* PROBLEM STATEMENT
I need each line of the entries below that includes the string "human".

Entries taken from a collection
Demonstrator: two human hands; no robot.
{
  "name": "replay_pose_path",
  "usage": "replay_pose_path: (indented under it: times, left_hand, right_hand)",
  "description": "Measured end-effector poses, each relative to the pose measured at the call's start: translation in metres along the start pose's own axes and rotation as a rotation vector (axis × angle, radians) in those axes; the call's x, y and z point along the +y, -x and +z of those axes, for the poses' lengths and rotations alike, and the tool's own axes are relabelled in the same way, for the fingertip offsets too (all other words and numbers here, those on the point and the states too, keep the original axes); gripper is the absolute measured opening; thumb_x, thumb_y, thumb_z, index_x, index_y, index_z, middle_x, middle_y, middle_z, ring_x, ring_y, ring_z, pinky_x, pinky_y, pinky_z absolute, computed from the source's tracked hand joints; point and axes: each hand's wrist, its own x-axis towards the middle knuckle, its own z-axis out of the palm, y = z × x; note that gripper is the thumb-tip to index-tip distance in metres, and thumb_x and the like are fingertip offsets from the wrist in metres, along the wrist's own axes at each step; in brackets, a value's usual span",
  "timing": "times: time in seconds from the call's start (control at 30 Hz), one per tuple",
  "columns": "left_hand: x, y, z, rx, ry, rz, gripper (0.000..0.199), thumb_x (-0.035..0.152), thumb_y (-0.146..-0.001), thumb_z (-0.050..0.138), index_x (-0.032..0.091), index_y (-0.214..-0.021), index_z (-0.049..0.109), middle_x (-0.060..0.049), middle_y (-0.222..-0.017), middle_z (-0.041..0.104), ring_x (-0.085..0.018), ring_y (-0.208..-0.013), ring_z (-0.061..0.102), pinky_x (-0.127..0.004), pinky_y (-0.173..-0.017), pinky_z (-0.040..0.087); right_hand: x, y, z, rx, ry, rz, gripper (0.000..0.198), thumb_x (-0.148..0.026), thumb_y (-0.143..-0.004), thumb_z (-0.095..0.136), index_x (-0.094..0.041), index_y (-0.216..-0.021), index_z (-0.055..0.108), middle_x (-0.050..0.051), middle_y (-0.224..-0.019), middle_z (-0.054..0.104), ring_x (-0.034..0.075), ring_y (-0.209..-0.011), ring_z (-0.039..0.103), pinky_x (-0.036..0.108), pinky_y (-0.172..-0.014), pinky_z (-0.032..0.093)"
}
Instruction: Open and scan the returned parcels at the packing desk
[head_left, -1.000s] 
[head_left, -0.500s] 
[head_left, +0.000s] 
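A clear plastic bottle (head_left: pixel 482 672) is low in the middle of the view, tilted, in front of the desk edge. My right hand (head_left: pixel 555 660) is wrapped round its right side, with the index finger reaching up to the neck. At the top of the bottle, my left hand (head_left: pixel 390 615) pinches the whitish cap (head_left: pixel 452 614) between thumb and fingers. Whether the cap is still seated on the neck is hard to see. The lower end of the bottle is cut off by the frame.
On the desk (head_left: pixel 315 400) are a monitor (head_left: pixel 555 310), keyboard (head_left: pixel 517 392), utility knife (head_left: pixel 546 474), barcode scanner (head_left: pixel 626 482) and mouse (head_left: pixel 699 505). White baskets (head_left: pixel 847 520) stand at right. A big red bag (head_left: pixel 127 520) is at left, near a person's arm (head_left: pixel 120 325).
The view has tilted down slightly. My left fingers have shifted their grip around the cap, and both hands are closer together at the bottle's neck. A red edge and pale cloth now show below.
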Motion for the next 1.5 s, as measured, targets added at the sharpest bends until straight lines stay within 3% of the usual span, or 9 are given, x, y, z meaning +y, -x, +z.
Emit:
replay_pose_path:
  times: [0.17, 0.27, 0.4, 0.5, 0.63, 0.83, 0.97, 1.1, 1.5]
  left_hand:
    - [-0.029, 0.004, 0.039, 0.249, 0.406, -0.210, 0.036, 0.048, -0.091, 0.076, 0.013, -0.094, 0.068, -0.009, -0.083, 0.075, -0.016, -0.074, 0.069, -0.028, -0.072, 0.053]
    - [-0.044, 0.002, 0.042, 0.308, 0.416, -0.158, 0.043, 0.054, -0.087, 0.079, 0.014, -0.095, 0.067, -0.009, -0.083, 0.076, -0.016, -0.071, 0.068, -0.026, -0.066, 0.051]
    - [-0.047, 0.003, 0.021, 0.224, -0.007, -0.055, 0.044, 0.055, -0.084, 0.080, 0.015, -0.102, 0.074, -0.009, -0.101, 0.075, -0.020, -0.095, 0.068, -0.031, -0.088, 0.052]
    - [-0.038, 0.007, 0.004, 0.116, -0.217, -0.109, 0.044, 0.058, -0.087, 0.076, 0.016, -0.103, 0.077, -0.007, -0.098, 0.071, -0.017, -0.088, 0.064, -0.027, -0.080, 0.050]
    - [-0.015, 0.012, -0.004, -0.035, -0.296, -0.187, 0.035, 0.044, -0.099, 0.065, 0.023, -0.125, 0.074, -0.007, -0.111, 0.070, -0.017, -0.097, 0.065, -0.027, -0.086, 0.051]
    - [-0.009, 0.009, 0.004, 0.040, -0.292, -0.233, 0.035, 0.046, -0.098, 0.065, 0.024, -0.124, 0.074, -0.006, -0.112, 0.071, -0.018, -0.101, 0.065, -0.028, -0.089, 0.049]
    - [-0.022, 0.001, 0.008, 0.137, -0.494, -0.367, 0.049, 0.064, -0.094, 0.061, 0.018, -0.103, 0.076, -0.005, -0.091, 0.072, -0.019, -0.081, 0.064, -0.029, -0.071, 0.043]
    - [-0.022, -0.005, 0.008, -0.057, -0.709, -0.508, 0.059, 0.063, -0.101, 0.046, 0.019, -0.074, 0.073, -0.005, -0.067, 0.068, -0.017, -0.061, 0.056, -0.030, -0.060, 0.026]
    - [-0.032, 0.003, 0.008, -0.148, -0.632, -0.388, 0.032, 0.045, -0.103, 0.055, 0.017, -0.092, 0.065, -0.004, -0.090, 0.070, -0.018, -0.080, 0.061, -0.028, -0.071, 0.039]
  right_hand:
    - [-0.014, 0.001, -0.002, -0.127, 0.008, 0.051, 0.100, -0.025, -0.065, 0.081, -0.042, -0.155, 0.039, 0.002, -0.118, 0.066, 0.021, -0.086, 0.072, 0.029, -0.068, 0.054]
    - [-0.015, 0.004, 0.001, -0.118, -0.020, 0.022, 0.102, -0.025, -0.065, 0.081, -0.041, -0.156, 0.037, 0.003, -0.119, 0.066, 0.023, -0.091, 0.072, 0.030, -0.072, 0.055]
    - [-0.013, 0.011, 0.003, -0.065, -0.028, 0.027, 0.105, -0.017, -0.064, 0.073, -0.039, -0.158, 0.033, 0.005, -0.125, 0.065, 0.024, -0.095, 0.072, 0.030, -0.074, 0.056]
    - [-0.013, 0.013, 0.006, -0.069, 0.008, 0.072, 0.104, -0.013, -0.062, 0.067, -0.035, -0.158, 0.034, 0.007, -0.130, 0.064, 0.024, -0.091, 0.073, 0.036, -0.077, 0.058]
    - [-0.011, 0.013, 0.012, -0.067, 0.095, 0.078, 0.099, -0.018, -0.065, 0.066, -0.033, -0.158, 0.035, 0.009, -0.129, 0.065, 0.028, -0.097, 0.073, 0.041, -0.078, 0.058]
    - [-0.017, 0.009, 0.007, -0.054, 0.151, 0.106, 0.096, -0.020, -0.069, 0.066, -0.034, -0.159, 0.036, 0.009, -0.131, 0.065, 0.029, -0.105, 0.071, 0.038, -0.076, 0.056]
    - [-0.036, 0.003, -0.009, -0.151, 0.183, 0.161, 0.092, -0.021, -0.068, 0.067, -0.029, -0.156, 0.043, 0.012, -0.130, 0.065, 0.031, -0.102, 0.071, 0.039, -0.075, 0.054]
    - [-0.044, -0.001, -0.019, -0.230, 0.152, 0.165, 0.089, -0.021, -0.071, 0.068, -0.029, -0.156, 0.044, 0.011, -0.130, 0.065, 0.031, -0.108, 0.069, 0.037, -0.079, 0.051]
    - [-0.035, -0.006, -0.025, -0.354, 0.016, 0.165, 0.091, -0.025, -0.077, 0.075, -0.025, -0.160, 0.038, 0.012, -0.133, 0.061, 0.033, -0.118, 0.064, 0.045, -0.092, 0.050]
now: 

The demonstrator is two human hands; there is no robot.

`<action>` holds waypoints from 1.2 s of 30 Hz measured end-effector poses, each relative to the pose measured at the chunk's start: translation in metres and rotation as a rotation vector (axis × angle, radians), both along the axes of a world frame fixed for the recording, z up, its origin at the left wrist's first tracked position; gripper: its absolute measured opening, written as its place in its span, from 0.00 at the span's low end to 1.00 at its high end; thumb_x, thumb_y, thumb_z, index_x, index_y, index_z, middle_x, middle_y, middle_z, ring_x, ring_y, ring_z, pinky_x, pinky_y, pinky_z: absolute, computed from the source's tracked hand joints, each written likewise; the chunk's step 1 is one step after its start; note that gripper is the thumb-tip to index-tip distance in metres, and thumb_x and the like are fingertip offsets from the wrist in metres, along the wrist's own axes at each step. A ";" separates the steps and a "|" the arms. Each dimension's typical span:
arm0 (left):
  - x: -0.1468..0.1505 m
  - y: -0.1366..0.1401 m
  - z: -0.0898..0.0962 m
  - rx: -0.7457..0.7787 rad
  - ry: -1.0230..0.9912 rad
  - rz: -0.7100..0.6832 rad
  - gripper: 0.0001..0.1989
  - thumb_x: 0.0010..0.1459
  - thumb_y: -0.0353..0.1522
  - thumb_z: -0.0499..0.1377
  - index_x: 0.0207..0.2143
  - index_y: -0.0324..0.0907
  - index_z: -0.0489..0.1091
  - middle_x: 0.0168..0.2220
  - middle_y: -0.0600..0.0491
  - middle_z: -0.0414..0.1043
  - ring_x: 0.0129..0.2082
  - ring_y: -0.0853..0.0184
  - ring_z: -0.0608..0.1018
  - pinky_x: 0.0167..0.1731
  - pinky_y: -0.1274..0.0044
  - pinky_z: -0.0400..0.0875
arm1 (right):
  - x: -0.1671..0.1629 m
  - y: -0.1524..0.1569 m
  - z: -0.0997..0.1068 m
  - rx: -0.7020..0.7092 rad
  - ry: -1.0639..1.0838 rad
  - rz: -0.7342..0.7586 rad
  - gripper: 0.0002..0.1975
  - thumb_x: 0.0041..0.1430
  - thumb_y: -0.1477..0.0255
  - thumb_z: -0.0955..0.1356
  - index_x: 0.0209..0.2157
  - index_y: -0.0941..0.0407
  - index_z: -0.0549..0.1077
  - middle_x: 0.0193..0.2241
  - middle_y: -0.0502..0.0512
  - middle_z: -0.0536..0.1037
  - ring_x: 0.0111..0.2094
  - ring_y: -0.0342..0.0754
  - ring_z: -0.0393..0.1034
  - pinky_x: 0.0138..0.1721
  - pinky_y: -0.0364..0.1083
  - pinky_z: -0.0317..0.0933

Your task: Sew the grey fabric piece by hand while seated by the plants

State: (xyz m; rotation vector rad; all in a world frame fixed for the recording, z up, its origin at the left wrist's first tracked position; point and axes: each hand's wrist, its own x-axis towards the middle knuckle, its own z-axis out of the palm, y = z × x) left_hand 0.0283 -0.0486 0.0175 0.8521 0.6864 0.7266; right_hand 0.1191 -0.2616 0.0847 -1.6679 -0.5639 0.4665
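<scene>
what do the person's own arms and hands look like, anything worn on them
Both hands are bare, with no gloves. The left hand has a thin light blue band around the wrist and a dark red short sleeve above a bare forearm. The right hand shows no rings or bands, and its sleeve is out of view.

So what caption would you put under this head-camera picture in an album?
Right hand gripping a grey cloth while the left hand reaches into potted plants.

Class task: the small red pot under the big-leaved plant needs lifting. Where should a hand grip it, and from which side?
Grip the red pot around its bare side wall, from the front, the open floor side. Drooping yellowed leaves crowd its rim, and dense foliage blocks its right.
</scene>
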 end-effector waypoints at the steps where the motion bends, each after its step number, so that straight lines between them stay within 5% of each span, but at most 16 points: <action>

* SOLUTION TO THE PROBLEM
Demonstrator: two human hands; no robot.
The demonstrator is two human hands; there is no robot.

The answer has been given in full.